Jika dilihat dari Undang – Undang Perlindungan Anak, seorang
anak yang
berkonflik dengan hukum seyogyanya mendapat perlindungan
hukum, seperti
yang dikemukakan dalam Pasal 64 Ayat (2) Undang-Undang
Perlindungan Anak
yang menyatakan: (a) Perlakuan atas anak secara manusiawi
sesuai dengan
martabat dan hak-hak anak; (b) Penyediaan petugas pendamping
khusus anak
sejak dini; (c) Penyediaan sarana dan prasarana khusus; (d)
Penjatuhan sanksi
yang tepat untuk kepentingan yang terbaik bagi anak; (e)
Pemantauan dan
pencatatan terus menerus terhadap perkembangan anak yang
berhadapan dengan
hukum; (f) Pemberian jaminan untuk mempertahankan hubungan
dengan orang
tua atau keluarga; dan (g) Perlindungan dari pemberitaan
identitas melalui media
masa dan untuk menghindari labelisasi.
Menarik perhatian, yaitu Putusan Nomor 23/Pid.
An/2007/Pn.M.BLN.
Pelaku Duwi Arianto Als Ari Bin Suroto.
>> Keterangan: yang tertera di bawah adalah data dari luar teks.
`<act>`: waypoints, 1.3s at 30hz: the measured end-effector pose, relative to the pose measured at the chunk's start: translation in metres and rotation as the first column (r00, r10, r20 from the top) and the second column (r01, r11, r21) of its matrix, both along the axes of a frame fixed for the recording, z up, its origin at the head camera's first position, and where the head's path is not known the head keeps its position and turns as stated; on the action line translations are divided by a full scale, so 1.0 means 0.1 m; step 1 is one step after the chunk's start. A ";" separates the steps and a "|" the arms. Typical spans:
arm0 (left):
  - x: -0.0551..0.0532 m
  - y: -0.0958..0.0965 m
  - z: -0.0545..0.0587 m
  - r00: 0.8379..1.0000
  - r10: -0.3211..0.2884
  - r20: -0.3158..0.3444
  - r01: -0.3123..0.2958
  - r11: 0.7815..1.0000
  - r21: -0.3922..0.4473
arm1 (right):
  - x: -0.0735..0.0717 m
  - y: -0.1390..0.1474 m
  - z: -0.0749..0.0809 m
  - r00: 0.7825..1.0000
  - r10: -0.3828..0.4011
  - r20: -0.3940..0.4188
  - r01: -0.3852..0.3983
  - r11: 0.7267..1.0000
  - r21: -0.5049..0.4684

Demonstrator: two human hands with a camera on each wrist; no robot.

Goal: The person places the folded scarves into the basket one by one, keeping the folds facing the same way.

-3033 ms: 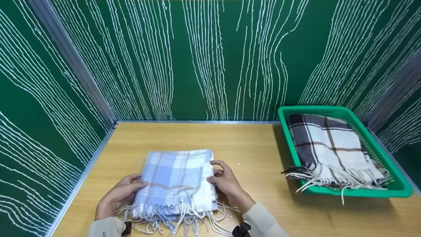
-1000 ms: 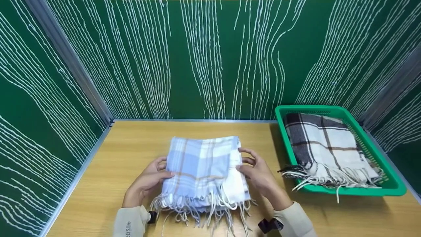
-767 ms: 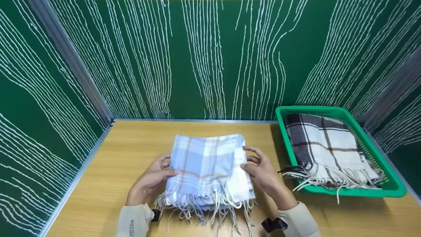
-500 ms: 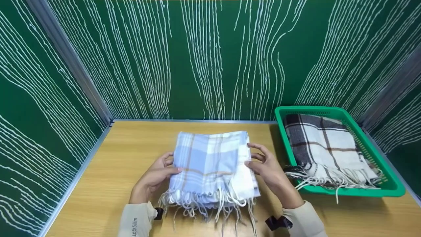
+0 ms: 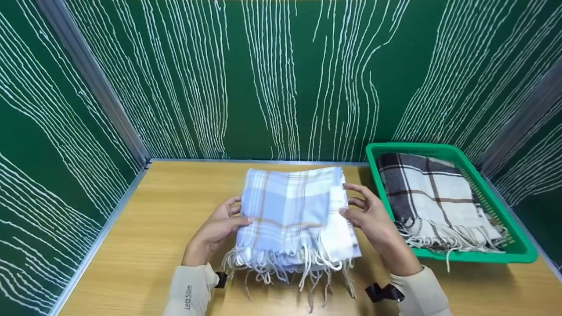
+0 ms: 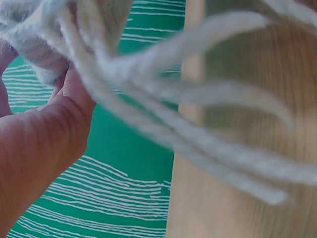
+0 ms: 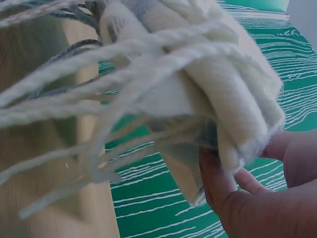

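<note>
A folded light-blue and white plaid scarf (image 5: 285, 210) hangs between both hands above the table, its fringe dangling toward me. My left hand (image 5: 219, 226) grips its left edge, thumb on top and fingers beneath. On the opposite edge, my right hand (image 5: 371, 219) pinches the folded layers the same way. In the left wrist view, fringe cords cross in front, with the left hand (image 6: 49, 124) at the cloth. The right wrist view shows several stacked folds of the scarf (image 7: 223, 94) held by the right hand (image 7: 257, 188).
A green plastic basket (image 5: 522, 245) stands at the right of the wooden table (image 5: 175, 188). Inside lies a folded dark-brown and white plaid scarf (image 5: 439, 193), its fringe draped over the front rim. Green panels with white wavy lines (image 5: 237, 87) enclose the back and sides.
Both hands have carried the blue plaid scarf from the left-centre of the table rightward and away from me, closer to the basket. The basket and the brown scarf stay in place.
</note>
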State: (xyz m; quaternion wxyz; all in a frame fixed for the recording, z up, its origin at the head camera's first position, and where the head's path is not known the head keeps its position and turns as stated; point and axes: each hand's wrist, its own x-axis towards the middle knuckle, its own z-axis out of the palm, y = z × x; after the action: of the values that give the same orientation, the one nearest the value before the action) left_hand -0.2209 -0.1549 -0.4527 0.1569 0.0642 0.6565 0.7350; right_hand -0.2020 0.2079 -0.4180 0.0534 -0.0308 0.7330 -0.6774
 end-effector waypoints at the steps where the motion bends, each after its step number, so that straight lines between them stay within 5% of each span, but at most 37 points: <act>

Perkara ini menarik
karena pelakunya
adalah anak yang belum genap umur 12 (dua belas ) tahun yang
dijatuhi pidana
penjara selama 3 (tiga) tahun. Persoalannya adalah putusan
tersebut bertentangan
dengan Pasal 26 ayat (4) Undang-Undang Nomor 3 Tahun 1997.